**THE PROBLEM**
Search the records below for "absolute"; copy each line that has it.

** SUPPLIED MATERIAL follows **

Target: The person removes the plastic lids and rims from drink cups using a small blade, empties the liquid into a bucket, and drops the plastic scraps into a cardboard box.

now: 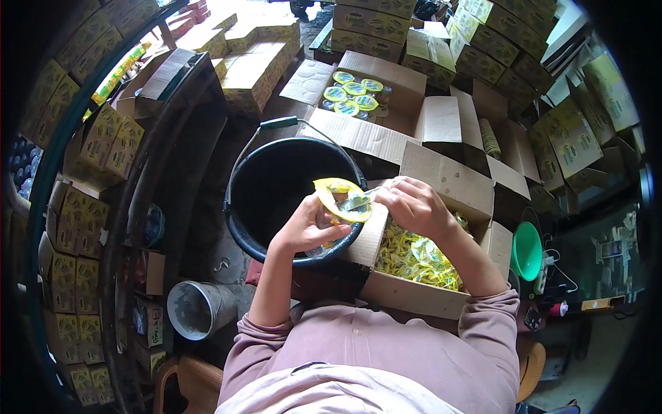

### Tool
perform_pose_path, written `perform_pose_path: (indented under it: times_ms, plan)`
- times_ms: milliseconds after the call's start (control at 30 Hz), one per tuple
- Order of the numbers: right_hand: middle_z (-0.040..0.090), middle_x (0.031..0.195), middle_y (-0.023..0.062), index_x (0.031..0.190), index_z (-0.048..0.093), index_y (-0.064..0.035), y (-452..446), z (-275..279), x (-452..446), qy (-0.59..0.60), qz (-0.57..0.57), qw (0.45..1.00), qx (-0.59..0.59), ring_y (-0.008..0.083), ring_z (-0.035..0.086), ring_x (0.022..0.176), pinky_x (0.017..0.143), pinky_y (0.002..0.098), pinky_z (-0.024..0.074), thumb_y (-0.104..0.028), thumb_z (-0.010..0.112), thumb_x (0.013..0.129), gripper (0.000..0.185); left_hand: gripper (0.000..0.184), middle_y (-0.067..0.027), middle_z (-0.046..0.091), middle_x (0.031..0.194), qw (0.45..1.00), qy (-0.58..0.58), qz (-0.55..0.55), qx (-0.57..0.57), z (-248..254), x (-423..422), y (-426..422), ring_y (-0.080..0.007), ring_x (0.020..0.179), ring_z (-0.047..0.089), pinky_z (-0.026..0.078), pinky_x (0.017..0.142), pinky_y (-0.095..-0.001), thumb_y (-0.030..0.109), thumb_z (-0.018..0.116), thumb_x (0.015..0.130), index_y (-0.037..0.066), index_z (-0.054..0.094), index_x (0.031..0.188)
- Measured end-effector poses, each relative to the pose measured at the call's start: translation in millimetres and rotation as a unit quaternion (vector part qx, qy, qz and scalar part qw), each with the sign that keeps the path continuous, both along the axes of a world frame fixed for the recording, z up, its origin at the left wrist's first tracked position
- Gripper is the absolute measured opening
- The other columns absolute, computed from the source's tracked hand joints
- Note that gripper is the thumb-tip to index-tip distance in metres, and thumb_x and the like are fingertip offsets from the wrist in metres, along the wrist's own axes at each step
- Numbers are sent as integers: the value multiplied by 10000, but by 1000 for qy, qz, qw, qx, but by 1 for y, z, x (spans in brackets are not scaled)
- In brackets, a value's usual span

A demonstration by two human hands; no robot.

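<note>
My left hand is closed round a clear plastic cup with a yellow-rimmed film lid, above the bucket's near right edge. The lid is partly lifted and curled away from the cup. At its right side my right hand is closed in a pinch on a thin grey blade-like piece that reaches under the lid. My fingers hide part of it. Below is a black bucket with a raised wire handle. To the right, an open carton holds a heap of yellow peeled lids.
Another open carton ahead holds several lidded cups. A stack of cups lies in the carton beside it. A grey pail stands at left, a green basin at right. Stacked printed cartons surround the workplace.
</note>
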State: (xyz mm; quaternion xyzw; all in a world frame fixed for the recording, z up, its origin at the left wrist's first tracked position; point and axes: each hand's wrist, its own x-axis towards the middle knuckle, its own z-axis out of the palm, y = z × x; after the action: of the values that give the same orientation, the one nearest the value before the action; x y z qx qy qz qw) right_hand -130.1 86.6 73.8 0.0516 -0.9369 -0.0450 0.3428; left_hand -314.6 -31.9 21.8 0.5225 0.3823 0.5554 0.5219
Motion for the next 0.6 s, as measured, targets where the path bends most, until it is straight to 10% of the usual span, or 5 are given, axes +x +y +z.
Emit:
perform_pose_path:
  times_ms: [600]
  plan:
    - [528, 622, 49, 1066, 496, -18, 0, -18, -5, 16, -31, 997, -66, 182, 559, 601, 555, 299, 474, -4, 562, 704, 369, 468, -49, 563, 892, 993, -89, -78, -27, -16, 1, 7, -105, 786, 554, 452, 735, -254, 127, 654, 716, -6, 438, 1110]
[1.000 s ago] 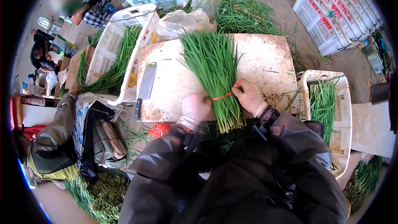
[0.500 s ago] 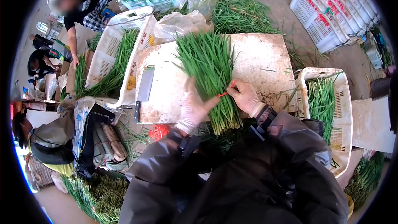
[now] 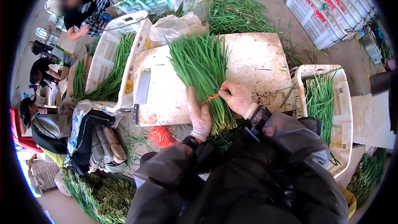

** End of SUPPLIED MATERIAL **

**EXERCISE ANSWER**
- Gripper is the absolute measured opening
- The other columns absolute, computed from the source's tracked hand joints

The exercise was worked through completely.